Befitting this singular year, what was next was already happening. In March of 1971, Melvin Van Peebles premiered Sweet Sweetback's Baadasssss Song, a film he wrote, financed, directed and starred in. Though the guerilla production was hailed by none other than Black Panther Party co-founder Huey P. Newton for its depiction of one Black man's transformation into the revolutionary vanguard, it quickly eased into cult status. Gordon Parks, the legendary photographer and filmmaker, followed that summer with Shaft, a Hollywood affair with a less radical edge but just as much style. The two Blaxploitation touchstones, like the wave of films that came in their wake, had a limited cultural footprint at the time. But both made a lasting impact on Black entertainment going forward, not least because of how they sounded.

Shaft featured a score written and produced by Isaac Hayes, Stax Records' most prominent star, and anchored by the single "Theme from Shaft," which topped the pop charts and earned Hayes a best original song Oscar the following year. More than that, the album's success pointed to a lane where other Black musicians might succeed as well, the soundtrack format a vessel for aesthetic risks they couldn't take elsewhere. In 1972, Curtis Mayfield pushed the form forward with Super Fly (directed by Parks' son, Gordon Parks Jr.), the first of several soundtracks he would produce throughout the 1970s. Even Marvin Gaye got in on the action with his largely instrumental Trouble Man, also released in '72.

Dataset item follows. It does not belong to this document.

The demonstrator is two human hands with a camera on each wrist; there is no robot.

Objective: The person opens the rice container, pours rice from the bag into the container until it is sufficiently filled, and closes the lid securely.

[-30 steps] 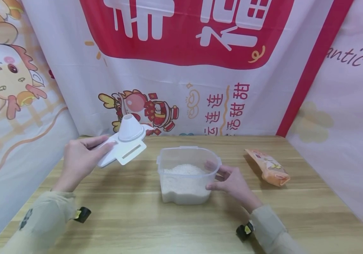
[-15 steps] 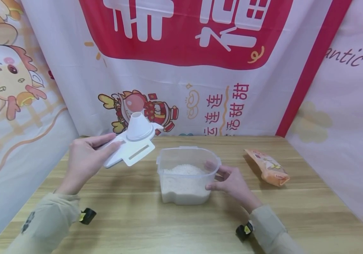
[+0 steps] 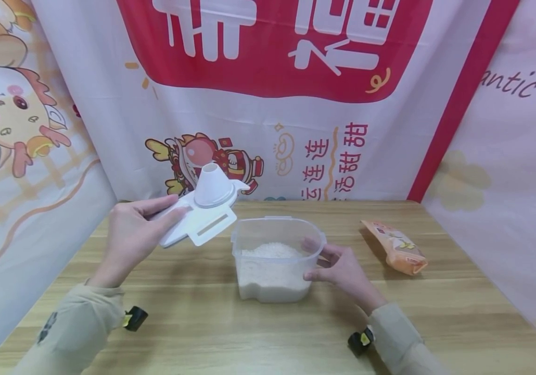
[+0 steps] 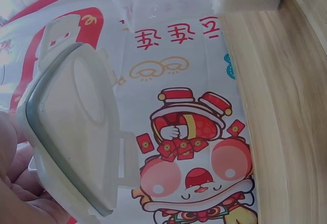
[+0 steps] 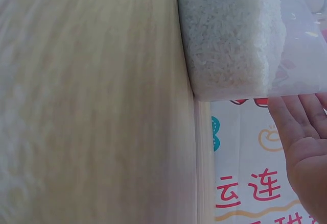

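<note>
By the left hand (image 3: 132, 229), a white plastic lid (image 3: 202, 217) with cone-shaped spout (image 3: 213, 185) was pinched in the air, left of the surface's (image 3: 230, 338) middle. The open container (image 3: 258, 232) of rice (image 3: 275, 251) stood between the left and right edges, gripped at its side by the right hand (image 3: 345, 272). An orange packet (image 3: 399, 247) was placed nearer the right edge.

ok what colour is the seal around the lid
The seal looks grey, slightly greenish, best seen in the left wrist view.

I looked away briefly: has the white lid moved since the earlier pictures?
Yes. In the head view, the left hand has carried the white lid rightward, closer to the rice container, judged against the cartoon printed on the backdrop.
</note>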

As for Sweetback, the auteurist Van Peebles composed its score himself — but the music was performed by a then-unknown Earth, Wind & Fire, who also released its eponymous debut and The Need of Love that same year. Maurice White's kaleidoscopic ensemble, more than anyone, personified a middle ground between Gaye and Stone's approaches. Within a few years, the group secured a spot in the pop mainstream with a catalog of Black cultural nationalism shrouded in uplift themes ("Devotion," "Keep Your Head to the Sky," "That's the Way of the World,") and a lush use of brass and strings that was greatly indebted to What's Going On.

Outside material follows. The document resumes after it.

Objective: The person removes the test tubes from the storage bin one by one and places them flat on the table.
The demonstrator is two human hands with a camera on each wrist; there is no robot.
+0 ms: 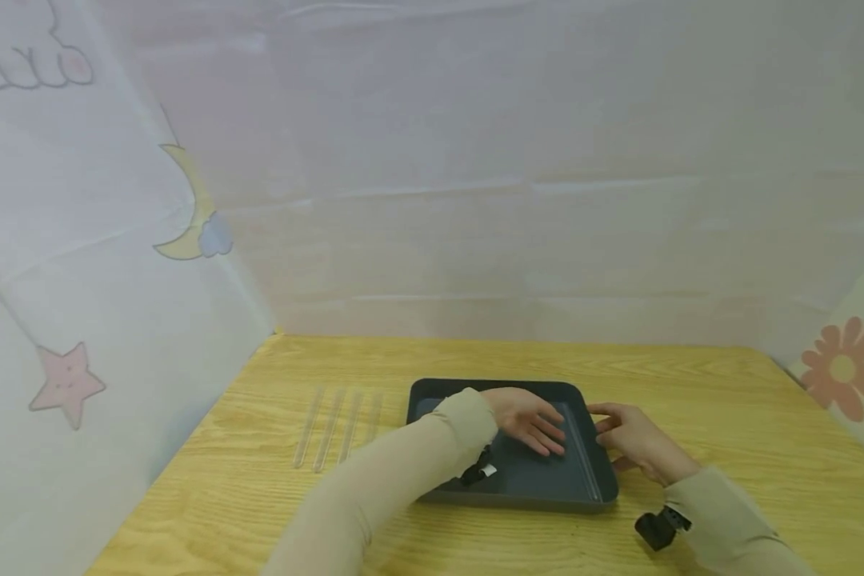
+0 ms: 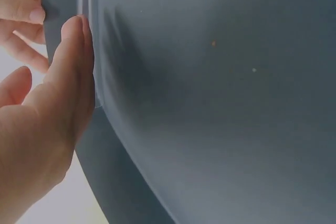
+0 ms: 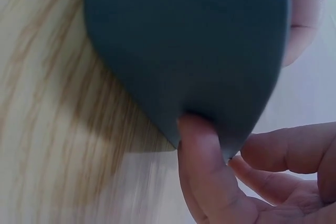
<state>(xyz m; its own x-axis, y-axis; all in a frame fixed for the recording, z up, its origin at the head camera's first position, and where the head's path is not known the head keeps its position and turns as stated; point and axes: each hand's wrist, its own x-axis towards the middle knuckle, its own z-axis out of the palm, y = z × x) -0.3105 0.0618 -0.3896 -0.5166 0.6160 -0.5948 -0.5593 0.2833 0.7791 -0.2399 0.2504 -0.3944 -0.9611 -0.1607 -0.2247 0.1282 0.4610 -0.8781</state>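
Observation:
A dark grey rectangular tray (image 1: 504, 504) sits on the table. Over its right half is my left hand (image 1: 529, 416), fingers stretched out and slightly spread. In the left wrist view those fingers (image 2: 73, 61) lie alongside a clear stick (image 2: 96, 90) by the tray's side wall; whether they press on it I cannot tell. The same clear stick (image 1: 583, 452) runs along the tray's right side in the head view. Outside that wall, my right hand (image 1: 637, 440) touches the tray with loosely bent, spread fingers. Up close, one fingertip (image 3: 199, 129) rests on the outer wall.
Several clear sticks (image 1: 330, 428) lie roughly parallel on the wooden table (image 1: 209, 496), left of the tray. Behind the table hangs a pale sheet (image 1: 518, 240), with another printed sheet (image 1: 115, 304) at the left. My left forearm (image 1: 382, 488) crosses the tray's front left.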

White and company weren't the only ones paying attention to the business as well as the music: You could see the same instincts at play as struggling songwriter/producers Kenneth Gamble and Leon Huff finally got the financial backing they needed, courtesy of Clive Davis and CBS, to launch their own label that year. Philadelphia International Records' roster would eventually include soul powerhouses The O'Jays, Harold Melvin & the Bluenotes, MFSB, The Three Degrees, Lou Rawls, The Jones Girls and Teddy Pendergrass — all under an abiding claim that "The message is in the music." The label's dominance throughout the 1970s guaranteed that the Black musical revolt of 1971 would keep on reverberating.


There's a scene in the 1963 film Lilies of the Field where Sidney Poitier, who earned his first Oscar for his performance, painstakingly teaches a group of German nuns the song "Amen." It's almost comical the way he plays it, but the metaphor is effective. Songs like "Amen," "If I Had a Hammer," "Ain't Gonna Let Nobody Turn Me 'Round" and "We Shall Overcome" soundtracked the protests of the 1960s civil rights movement, and became part of the lexicon through which white America began to understand Black America. The affable Poitier is here the trusted interlocutor, literally trying to get the nuns to understand the feelings of the song, not just its form.

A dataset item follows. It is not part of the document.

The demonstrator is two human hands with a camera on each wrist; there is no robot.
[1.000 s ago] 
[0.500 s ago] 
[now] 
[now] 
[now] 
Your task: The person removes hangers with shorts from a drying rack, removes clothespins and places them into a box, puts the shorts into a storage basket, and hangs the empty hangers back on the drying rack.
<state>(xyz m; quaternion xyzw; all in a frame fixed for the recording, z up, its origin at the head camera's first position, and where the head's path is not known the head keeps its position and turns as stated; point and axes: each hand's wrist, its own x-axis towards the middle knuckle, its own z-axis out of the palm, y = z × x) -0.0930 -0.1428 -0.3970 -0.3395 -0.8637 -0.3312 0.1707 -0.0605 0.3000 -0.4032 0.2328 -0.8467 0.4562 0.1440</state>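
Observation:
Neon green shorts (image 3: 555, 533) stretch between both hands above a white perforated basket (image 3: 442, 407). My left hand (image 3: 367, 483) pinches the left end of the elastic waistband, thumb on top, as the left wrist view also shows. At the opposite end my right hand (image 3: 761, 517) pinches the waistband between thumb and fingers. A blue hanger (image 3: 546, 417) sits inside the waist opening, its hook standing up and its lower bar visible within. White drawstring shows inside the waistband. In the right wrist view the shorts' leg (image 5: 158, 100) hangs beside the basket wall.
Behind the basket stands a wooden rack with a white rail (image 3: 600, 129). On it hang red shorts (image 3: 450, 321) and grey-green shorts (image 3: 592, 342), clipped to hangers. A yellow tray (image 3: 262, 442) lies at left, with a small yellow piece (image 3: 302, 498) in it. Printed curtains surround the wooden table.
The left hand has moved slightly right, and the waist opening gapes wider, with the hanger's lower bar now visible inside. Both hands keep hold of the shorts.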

Offscreen, Black musicians across the country were doing the same — facing the challenge of getting white Americans to hear the foundations of Black protest, to feel the aspirations in the music. A few years later, a critical mass of them would find the means to take control of the conversation, and make the case on their own terms.


Mark Anthony Neal is a James B. Duke Professor of African and African American Studies at Duke University and the author of several books, including the forthcoming Black Ephemera: The Crisis and Challenge of the Musical Archive (NYU Press).